Louisiana Residential Lease Agreement Form
- Lead-Based Paint Disclosure - The United States banned lead-based paint in 1978. Landlords, therefore, have to inform tenants if the residential real estate for lease was built before that year. They also have to provide tenants with educational materials about the hazards of having lead-based paint on walls and ceilings (Lead-Based Paint Disclosure Rule (Section 1018 of Title X)).
- Foreclosure - In case the property receives a foreclosure notice, the landlord is obligated to inform the tenant within seven days of receiving the notice.
Rent Grace Period
There is no rent grace period statute in Louisiana.
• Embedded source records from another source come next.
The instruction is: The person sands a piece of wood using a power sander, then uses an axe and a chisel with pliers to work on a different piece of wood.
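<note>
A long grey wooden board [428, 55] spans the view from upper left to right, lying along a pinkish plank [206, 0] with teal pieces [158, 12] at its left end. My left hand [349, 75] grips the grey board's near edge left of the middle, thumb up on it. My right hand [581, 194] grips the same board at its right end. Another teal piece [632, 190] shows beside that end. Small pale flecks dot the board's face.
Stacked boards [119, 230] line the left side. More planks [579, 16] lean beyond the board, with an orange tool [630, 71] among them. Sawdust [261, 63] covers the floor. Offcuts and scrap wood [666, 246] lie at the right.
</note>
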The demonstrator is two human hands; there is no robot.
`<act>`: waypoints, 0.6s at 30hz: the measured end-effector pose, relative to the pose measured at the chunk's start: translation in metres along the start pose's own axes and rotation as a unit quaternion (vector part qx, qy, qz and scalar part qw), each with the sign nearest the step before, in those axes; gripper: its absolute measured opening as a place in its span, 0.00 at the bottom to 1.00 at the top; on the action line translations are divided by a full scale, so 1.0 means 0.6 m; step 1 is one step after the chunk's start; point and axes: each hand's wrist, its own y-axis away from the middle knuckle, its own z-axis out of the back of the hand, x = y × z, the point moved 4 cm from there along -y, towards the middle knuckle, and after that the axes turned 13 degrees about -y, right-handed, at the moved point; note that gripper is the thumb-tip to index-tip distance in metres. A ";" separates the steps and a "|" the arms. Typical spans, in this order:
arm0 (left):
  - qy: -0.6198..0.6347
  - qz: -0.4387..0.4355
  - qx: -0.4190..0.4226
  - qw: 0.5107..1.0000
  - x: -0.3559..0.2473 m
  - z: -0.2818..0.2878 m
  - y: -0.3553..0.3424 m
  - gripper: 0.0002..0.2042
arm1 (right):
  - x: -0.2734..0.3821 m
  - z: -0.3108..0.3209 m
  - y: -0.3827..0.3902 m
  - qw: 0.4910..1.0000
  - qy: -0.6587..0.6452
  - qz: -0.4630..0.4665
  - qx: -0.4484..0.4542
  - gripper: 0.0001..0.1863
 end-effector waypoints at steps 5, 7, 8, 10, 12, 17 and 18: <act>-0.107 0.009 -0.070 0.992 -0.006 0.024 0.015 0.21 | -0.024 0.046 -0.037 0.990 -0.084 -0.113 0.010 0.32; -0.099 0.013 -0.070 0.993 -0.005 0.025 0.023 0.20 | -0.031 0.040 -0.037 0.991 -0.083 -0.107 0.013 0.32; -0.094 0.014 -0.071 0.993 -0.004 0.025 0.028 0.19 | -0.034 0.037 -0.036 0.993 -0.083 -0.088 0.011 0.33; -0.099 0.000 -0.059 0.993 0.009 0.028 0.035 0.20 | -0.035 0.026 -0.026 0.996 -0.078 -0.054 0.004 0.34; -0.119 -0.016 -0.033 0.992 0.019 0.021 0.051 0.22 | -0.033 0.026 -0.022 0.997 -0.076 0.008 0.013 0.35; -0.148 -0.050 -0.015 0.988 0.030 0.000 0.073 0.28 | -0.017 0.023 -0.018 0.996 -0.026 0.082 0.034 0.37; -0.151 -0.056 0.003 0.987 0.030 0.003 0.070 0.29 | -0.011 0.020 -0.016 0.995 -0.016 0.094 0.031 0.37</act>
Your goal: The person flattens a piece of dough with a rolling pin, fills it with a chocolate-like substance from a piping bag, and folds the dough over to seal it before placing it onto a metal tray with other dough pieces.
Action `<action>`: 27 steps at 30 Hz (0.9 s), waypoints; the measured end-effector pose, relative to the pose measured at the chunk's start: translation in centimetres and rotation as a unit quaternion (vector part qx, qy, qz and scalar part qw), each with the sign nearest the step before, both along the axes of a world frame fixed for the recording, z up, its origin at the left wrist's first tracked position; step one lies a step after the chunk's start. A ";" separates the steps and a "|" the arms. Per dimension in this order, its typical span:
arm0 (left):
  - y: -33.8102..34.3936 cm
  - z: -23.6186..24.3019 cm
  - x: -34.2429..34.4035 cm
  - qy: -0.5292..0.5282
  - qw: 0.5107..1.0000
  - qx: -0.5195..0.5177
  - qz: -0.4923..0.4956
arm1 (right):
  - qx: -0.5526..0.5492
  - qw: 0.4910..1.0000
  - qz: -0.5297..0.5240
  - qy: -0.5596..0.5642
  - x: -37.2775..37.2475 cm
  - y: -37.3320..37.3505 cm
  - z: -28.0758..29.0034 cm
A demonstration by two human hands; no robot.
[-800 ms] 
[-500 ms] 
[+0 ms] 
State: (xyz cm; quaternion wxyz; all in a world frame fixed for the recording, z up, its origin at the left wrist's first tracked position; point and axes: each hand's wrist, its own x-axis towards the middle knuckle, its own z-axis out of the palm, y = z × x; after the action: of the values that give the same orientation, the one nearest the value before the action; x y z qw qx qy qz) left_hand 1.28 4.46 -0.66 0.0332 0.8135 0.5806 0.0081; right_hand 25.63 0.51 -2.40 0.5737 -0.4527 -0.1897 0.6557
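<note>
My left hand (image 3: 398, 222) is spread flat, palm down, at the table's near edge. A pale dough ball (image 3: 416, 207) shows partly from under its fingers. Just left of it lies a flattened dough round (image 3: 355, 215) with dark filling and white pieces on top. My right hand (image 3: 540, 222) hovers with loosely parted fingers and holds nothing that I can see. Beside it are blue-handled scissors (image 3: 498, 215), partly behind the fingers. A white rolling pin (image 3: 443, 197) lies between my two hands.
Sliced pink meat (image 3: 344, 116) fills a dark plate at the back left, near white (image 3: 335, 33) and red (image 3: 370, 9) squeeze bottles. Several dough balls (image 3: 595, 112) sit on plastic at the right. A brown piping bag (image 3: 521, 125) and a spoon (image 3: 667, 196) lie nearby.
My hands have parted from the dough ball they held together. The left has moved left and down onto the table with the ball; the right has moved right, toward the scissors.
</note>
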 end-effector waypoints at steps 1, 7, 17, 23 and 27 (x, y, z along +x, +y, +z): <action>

This means a landlord can charge a late fee a day after rent is due, which is usually on the first day of every month.
However, since the lease is an agreement between the landlord and tenant, they can still agree to have a rent grace period. They can also jointly agree on another monthly date as the rent due date.
If the tenant fails to pay rent, the landlord may serve the tenant with a five-day notice to vacate. The notice is the first step toward eviction in Louisiana. It should explicitly state that the tenant has five days to move out of the property before an eviction lawsuit is filed.
In the state of Louisiana, there is no limit to how much a landlord can charge as a security deposit. The landlord can also impose a pet deposit if the tenant has at least one pet. Both deposits are refundable, and the landlord has a month from the tenant’s move-out date to return the amount.
If the property is damaged by the tenant or their pet, the landlord can deduct the cost of repair from the security deposit and/or pet deposit. The landlord may also deduct unpaid rent from the security deposit. In Louisiana, landlords don’t have to pay interest on the deposit (LA Rev Stat § 9:3251 (2021)).